Samuel: Almost everything around us is shaped by design. However, design is much more than the materials we use and how things look. It has a crucial effect on how we behave and act in the world. 80 % of a product’s future emissions are designated during the design phase. Therefore, we must design in a way that leads us towards a more sustainable behavior throughout the whole lifecycle.

aware_: How can planet-centric design be inserted into existing design processes without changing it completely or de-centering the human too far?

Samuel: When we design for the planet, we automatically design for the humans who call it their home. By recalibrating the design toolset we use to develop products and services and assess viability, we manage to de-center the human and give voice to planetary stakeholders as well. This broader view allows us to see potential that goes beyond a single human.
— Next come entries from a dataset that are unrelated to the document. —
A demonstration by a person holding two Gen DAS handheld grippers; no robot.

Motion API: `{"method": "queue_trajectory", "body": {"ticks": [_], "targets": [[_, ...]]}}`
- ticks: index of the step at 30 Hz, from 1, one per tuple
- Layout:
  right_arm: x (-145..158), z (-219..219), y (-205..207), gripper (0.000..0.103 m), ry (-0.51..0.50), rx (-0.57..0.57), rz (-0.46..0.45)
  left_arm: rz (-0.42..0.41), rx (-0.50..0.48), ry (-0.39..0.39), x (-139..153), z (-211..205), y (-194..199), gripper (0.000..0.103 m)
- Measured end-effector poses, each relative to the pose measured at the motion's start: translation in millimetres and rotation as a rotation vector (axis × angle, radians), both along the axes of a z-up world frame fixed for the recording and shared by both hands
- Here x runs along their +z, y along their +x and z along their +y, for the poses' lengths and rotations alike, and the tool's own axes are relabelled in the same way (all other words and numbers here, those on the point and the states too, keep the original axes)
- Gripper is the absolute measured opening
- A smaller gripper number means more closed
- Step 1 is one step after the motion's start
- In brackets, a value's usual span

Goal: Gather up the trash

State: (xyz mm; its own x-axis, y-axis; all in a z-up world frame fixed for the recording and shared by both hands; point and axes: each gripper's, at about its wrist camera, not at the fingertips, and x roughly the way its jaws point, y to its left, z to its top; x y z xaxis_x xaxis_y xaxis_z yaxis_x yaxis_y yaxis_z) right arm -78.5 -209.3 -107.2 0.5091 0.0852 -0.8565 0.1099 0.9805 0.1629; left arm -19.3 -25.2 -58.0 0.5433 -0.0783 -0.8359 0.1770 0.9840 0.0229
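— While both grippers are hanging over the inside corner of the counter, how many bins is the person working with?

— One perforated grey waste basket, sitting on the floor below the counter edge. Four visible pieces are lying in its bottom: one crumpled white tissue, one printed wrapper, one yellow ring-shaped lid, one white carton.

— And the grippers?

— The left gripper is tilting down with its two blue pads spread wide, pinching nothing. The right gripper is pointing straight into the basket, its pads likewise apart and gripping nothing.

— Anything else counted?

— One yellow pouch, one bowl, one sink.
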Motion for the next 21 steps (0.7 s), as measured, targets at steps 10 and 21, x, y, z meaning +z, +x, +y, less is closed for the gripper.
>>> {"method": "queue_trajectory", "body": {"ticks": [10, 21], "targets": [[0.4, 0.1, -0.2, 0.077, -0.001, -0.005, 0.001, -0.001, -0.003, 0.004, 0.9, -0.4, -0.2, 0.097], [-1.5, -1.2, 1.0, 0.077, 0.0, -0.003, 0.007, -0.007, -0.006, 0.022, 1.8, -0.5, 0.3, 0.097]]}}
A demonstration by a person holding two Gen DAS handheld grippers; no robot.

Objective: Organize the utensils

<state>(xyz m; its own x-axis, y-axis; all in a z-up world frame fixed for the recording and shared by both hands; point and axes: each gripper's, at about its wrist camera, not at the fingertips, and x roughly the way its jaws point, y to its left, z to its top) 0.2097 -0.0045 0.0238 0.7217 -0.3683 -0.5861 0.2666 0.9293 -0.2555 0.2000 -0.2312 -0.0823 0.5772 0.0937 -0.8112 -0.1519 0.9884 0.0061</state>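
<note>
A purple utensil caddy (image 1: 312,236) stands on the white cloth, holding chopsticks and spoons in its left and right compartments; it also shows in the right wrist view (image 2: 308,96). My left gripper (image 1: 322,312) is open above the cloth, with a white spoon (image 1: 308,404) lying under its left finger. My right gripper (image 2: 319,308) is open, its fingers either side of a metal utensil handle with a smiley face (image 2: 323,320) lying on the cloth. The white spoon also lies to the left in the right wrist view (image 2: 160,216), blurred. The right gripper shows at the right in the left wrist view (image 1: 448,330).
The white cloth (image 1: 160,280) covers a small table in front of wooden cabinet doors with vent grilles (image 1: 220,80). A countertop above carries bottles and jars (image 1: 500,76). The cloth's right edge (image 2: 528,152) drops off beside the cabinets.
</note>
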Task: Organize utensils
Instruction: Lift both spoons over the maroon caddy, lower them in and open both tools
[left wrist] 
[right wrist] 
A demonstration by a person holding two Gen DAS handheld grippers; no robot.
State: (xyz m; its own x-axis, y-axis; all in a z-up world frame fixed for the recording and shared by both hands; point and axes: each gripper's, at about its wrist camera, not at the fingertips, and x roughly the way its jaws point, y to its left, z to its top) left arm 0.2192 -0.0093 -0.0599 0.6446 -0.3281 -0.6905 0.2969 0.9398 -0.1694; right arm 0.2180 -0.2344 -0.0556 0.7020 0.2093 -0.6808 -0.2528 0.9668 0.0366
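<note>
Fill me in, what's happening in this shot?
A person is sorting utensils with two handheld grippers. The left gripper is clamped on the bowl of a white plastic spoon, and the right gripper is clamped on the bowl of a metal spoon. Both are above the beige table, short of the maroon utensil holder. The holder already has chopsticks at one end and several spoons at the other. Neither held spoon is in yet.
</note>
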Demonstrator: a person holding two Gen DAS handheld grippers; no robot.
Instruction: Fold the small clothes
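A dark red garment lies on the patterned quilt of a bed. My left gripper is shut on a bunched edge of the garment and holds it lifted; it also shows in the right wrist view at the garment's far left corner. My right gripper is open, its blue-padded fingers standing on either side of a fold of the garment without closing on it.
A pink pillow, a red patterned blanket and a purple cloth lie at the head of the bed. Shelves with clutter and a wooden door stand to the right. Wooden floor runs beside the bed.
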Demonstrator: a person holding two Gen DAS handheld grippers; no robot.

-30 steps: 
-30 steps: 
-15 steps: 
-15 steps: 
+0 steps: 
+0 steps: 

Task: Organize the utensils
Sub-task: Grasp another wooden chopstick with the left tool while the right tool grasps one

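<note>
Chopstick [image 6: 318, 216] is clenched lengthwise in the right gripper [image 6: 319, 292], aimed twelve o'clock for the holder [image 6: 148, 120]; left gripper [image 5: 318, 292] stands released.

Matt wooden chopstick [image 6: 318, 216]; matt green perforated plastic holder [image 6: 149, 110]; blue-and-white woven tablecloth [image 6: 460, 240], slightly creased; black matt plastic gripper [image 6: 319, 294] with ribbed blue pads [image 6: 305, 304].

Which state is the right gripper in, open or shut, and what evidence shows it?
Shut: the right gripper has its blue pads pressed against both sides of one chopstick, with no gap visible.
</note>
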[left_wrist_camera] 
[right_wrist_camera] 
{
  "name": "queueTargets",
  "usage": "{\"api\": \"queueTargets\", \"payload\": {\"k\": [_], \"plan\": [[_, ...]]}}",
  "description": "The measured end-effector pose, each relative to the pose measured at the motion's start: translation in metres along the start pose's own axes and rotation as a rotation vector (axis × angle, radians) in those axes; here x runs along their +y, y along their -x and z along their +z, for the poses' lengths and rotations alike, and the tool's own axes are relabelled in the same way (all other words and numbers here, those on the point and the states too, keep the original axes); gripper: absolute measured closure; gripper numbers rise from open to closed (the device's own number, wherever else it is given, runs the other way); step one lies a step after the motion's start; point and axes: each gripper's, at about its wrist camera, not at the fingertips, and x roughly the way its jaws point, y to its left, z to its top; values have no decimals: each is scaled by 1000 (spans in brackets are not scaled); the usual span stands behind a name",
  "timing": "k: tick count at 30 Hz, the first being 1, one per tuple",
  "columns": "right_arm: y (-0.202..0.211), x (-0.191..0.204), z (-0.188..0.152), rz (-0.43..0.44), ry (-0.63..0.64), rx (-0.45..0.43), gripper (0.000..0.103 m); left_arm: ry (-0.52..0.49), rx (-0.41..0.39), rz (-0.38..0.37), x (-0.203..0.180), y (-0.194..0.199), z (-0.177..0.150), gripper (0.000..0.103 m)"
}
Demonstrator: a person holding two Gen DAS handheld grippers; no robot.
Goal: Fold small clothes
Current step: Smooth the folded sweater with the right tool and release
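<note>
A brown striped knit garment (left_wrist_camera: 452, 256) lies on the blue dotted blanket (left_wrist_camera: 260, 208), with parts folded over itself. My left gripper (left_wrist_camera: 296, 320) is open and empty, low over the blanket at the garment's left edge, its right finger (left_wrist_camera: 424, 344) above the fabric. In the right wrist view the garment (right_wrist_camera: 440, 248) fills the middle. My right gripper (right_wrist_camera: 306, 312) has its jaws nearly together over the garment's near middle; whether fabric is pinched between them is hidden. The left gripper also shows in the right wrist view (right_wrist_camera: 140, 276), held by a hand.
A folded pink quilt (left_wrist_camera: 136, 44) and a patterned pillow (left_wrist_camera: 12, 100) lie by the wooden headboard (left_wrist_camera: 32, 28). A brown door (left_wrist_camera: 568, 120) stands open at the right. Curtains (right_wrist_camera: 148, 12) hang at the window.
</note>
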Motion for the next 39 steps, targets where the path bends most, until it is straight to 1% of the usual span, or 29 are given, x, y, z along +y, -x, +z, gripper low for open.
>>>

aware_: What are the challenges or limitations to planet-centric design?

Samuel: Planet-centric design is not a solution. It is a method that empowers people and organizations to create awareness and generate answers to solve today’s small and grand challenges. These can be sustainability projects but also “normal” organizational initiatives. Therefore, it is not a one-size-fits-all approach, but involves a lot of work from a wide range of stakeholders.

aware_: Does Goodpatch follow a human-centered or planet-centric design? 

Samuel: We started out with a human-centered approach as companies were completely estranged from their customers and the people they tried to create value for. However, we realized over time that we had to extend this approach with a broader perspective, as designing only for one element in a system leads to failure as well. Therefore, we follow a planet-centric design approach, which still includes the human, but no longer exclusively.

aware_: Can you give an example for a planet-centric design best practice at Goodpatch?

Samuel: Let us look at one of the most powerful design tools: the user journey. When designing user journeys, we no longer only focus on the happiness of the customer or the business impact, but actively investigate how we can create a positive planetary impact at each stage. We also extended the scope of our journeys, so that they now include supply, production, organization, use, and reuse of products and services.

aware_: When do you think the economy will switch from human-centered to planet-centric?

Samuel: In the past twenty years, many companies were challenged by digital transformation which required them to substantially change the way they operate. We believe that in the next twenty years, sustainability and regulatory pressure will play a similarly disruptive role. Organizations that do not design for the planet and do not integrate sustainability in their process and practices will face a very tough market environment. We can already see this fundamental shift in the fashion industry; and just like media and music being the first to be challenged by digitalization, fashion might be an indicator of where we are headed and how fast it can go once the movement picks up speed.